Alafia multiflora

Scientific classification
- Kingdom: Plantae
- Clade: Tracheophytes
- Clade: Angiosperms
- Clade: Eudicots
- Clade: Asterids
- Order: Gentianales
- Family: Apocynaceae
- Genus: Alafia
- Species: A. multiflora
- Binomial name: Alafia multiflora (Stapf) Stapf
- Synonyms: Alafia malouetioides K.Schum; Holalafia multiflora Stapf;

= Alafia multiflora =

- Genus: Alafia
- Species: multiflora
- Authority: (Stapf) Stapf
- Synonyms: Alafia malouetioides K.Schum, Holalafia multiflora Stapf

Species of plant

Alafia multiflora is a plant in the family Apocynaceae.

==Description==
Alafia multiflora grows as a liana up to 40 m long, with a stem diameter of up to 18 cm. Its fragrant flowers feature a white corolla, often green outside.

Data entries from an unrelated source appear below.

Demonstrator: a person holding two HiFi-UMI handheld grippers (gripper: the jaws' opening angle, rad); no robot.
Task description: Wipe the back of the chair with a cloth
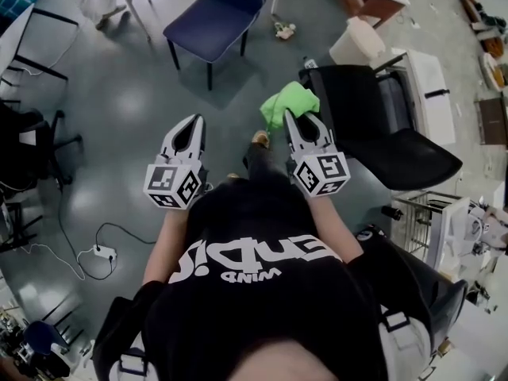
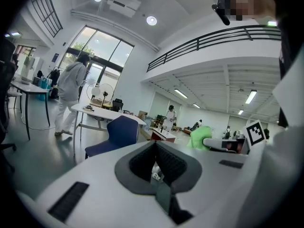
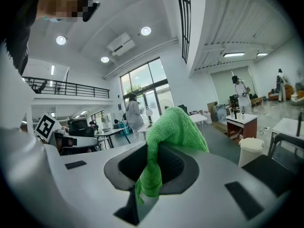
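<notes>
A bright green cloth (image 1: 290, 101) hangs bunched from the tips of my right gripper (image 1: 302, 121), which is shut on it. In the right gripper view the cloth (image 3: 173, 127) spills up over the jaws and hides the fingertips. Just right of that gripper stands a black chair (image 1: 373, 121) with its backrest (image 1: 341, 101) nearest the cloth; I cannot tell whether they touch. My left gripper (image 1: 190, 124) is held level beside it, about a hand's width to the left, shut with nothing in it. From the left gripper view (image 2: 155, 147) the cloth (image 2: 200, 137) shows to the right.
A blue chair (image 1: 214, 18) stands ahead on the grey floor. A white bin (image 1: 357, 42) and a brown box sit beyond the black chair. A wire cart (image 1: 421, 217) is at the right. A power strip (image 1: 103, 252) and cable lie at the left. A person (image 2: 71, 91) stands by a table.
</notes>
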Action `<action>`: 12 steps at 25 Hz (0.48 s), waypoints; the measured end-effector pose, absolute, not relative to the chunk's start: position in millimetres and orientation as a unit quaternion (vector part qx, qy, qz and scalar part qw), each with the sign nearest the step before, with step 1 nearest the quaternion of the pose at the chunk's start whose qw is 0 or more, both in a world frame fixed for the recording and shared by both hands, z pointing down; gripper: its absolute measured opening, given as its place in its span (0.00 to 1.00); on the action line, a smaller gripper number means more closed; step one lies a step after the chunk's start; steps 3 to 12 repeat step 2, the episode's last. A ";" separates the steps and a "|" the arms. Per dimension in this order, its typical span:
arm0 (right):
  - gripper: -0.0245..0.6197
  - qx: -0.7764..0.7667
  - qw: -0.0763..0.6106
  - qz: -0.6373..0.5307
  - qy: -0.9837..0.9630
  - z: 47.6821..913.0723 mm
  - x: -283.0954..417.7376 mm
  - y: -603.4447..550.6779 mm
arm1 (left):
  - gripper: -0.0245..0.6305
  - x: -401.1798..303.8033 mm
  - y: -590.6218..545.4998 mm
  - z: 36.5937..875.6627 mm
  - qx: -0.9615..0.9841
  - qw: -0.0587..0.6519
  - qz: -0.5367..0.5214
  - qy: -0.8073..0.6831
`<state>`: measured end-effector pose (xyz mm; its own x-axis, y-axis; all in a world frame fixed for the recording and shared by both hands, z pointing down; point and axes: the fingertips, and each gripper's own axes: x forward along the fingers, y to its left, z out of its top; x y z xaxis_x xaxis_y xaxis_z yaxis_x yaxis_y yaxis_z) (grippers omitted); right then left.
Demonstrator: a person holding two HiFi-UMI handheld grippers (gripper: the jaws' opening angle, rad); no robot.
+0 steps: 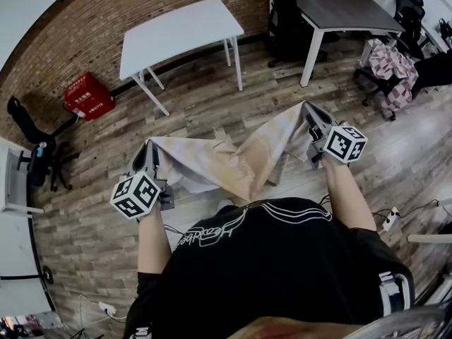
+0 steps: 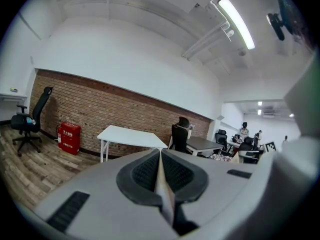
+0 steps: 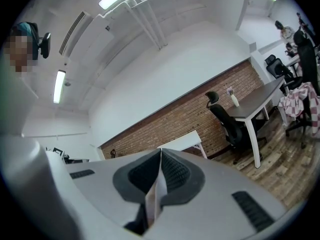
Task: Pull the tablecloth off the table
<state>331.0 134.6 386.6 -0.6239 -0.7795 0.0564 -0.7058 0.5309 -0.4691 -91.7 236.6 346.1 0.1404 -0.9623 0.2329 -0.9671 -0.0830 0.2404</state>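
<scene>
A beige tablecloth [image 1: 233,157] hangs slack in the air between my two grippers, in front of the person's chest. My left gripper [image 1: 150,147] is shut on its left corner, and a thin edge of the cloth [image 2: 162,186] shows pinched between the black pads in the left gripper view. My right gripper [image 1: 307,111] is shut on the right corner, with cloth [image 3: 156,191] squeezed between its pads. The white table [image 1: 176,30] stands bare farther off by the brick wall.
A dark desk [image 1: 346,6] with black office chairs [image 1: 282,13] stands at the back right. A red box [image 1: 88,96] sits by the wall at left, near another black chair [image 1: 32,129]. A chair with checked fabric [image 1: 392,69] is at right. Wooden floor lies below.
</scene>
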 end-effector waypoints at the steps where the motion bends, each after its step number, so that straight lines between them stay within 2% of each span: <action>1: 0.04 -0.427 0.081 -0.229 0.871 386.1 332.4 134.4 | 0.05 -90.7 235.9 344.4 0.737 0.167 0.006 -0.655; 12: 0.04 -0.429 0.082 -0.228 0.870 385.6 333.9 134.2 | 0.05 -89.8 235.2 342.8 0.737 0.165 0.005 -0.655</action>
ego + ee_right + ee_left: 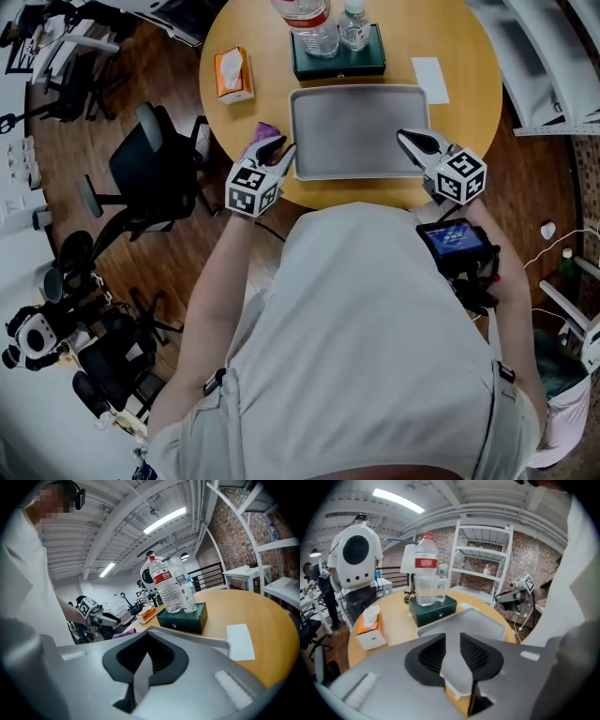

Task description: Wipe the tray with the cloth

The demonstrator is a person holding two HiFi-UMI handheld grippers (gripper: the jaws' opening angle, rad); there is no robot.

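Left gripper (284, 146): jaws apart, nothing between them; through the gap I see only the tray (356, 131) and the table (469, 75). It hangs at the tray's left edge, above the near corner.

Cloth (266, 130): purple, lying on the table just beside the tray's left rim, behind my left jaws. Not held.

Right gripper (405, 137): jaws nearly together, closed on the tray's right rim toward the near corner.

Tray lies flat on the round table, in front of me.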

==Distribution and habitat==
Alafia multiflora is native to an area of Africa from Liberia east to the Democratic Republic of the Congo and north to Egypt. Its habitat is riverine forest, from sea level to 750 m altitude.

==Uses==
Local medicinal uses of Alafia multiflora include as a treatment for wounds, ulcers and abdominal pains. The plant has been used as arrow poison.